Dwindling resources, global warming and growing social inequality: COVID-19 is not the cause but the consequence of a crisis. What sounds like a bold thesis is not hard to see in our current food systems. The overproduction of food and feed is depleting our natural resources such as water, fertile soil, forests and genetic diversity. Intensive agriculture is a key driver of global warming. Extreme weather events such as storms or droughts are becoming more frequent. Habitats of plants, animals and humans are being destroyed, so that diseases are spreading in confined living spaces and genetically monotonous mass production areas. Those who suffer most are usually the people who already had the fewest resources and the least say in the matter.
COVID-19 shines a spotlight on the weaknesses of current food systems and powerfully illustrates the profound change we must strive for. In the wake-up call to “Build Back Better Food Systems” is the demand for low-emission, ecological and socially just food systems. Away from overproduction, mass consumption and growing poverty.

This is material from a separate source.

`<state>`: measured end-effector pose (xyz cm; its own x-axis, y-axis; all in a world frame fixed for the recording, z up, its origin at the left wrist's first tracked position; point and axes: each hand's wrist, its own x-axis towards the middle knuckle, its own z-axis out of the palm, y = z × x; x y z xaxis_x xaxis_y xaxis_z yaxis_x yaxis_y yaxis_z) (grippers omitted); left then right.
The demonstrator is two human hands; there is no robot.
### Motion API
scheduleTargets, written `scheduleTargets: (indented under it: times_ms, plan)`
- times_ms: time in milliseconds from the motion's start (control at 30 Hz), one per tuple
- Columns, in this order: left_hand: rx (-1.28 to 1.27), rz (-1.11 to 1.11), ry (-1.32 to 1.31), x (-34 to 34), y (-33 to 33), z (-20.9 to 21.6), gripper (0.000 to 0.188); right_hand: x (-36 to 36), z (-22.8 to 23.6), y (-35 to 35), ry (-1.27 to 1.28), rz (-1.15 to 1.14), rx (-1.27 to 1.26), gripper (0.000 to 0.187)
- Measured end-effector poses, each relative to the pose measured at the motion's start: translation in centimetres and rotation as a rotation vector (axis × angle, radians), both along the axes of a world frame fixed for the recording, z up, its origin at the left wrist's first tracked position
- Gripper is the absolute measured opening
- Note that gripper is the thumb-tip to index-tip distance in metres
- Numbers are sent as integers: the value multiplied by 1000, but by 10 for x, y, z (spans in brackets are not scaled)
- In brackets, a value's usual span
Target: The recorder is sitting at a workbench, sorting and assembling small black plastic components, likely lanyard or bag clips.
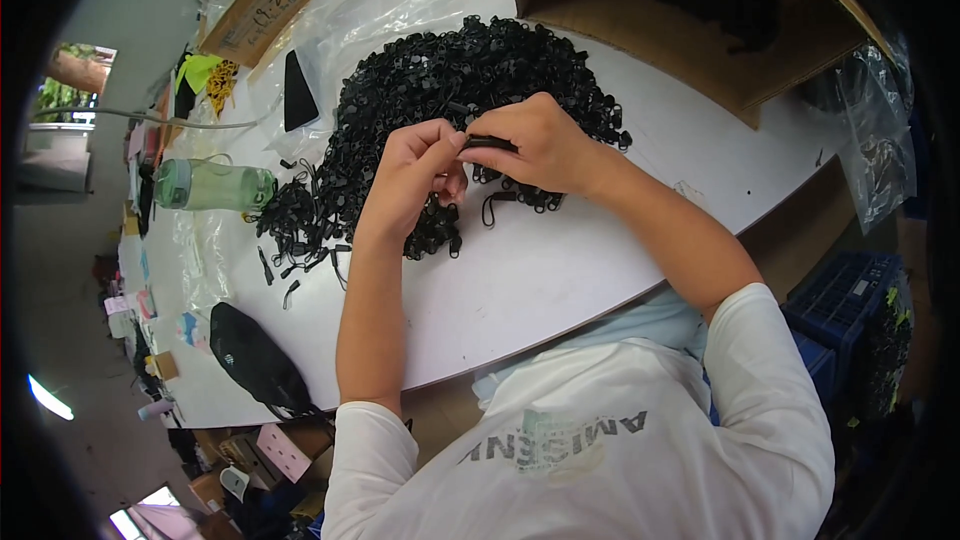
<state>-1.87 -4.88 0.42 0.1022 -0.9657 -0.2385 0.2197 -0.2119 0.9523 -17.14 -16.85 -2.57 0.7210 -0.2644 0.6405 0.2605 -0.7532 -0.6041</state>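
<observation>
My right hand [541, 143] pinches a small black piece [491, 144] that looks like a zipper pull, between thumb and bent fingers. At its left end, the thumb and fingertips of my left hand [412, 172] are closed on the same piece. Both hands are raised over the near side of a large pile of black cord-loop zipper pulls [430, 68]. One loose pull with a cord loop [490, 205] lies on the table just below my right hand. Fingers partly cover the held piece, so its full shape is hidden.
On the white table [520, 280], a green bottle [215, 186] lies on its side at the left, near a dark phone [299, 92]. A black pouch [255, 360] sits at the near left. An open cardboard box [640, 30] stands far right, with blue crates [840, 300] below.
</observation>
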Motion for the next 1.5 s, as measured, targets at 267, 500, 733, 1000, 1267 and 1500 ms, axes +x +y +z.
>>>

SWISSAID is discussing what such a transformation could look like together with scientists, politicians and representatives of civil society. In three webinars on the topics of “Climate change, pandemics and our food”, “A silent extinction – genetic diversity at risk” and “Local and international markets”, solution approaches and paths towards a more sustainable food system will be identified by way of example.

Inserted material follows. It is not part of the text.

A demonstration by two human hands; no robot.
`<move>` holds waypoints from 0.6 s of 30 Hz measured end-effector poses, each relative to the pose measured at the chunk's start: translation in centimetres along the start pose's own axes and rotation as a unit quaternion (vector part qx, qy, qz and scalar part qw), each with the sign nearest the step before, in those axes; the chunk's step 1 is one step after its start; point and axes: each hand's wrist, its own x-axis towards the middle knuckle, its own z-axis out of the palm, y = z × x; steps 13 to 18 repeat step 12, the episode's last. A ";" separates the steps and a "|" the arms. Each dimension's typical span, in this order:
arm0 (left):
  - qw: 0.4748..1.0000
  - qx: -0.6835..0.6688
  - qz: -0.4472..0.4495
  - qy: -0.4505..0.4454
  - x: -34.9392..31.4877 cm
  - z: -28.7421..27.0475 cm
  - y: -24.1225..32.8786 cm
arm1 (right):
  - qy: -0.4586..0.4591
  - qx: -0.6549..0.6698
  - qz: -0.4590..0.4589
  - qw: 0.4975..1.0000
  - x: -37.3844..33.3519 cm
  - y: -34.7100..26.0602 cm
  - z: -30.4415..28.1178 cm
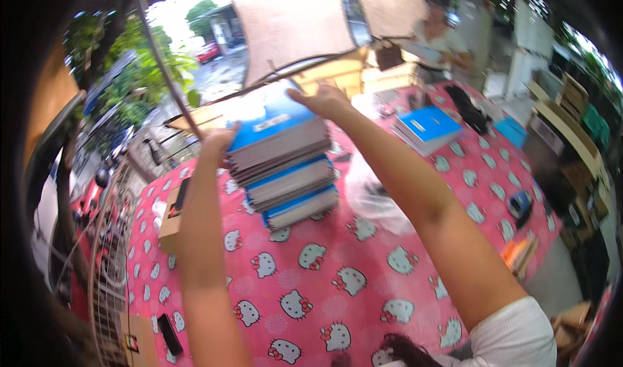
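Observation:
A tall stack of spiral-bound notebooks [285, 172] with blue covers stands on the pink table, in several layers. At the top layer's left side, my left hand [220, 145] is closed on the edge, its fingers partly hidden behind the notebooks. My right hand [328, 101] grips the same top layer at its far right corner, with the thumb by the blue cover. Both arms reach far forward around the stack. Right of it lies a smaller pile of blue-covered notebooks [428, 127], apart from my hands.
The pink cat-patterned tablecloth [298, 305] covers the table. Clear plastic [373, 198] lies right of the stack, a cardboard box [170, 227] left. A black phone-like object [170, 334] is near-left, a tape roll [519, 205] right. Beyond sits another person [441, 39]; cartons [571, 146] stand right.

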 end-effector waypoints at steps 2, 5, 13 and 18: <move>0.947 0.218 0.129 0.196 -1.4 -6.0 -0.6 | 0.219 -0.041 -0.308 0.925 -5.7 0.7 -0.4; 0.920 0.129 0.358 0.093 -13.6 2.3 -0.5 | 0.143 -0.055 -0.298 0.942 -20.9 11.2 -6.8; 0.903 0.244 0.239 -0.260 -32.9 14.3 -8.0 | -0.101 -0.316 0.187 0.925 -53.7 29.9 -12.2; 0.903 0.244 0.239 -0.260 -32.9 14.3 -8.0 | -0.101 -0.316 0.187 0.925 -53.7 29.9 -12.2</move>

In a specially convened conference in summer 2021, these solutions from the webinars will be critically reviewed by an expert panel of women farmers from Switzerland and the Global South. In this way, the balance of power is reversed, at least in this case: women farmers, which globally are key players in food production, act as experts and are given a platform for their valuable experiences and inputs. In this way, the main stakeholders get the last word.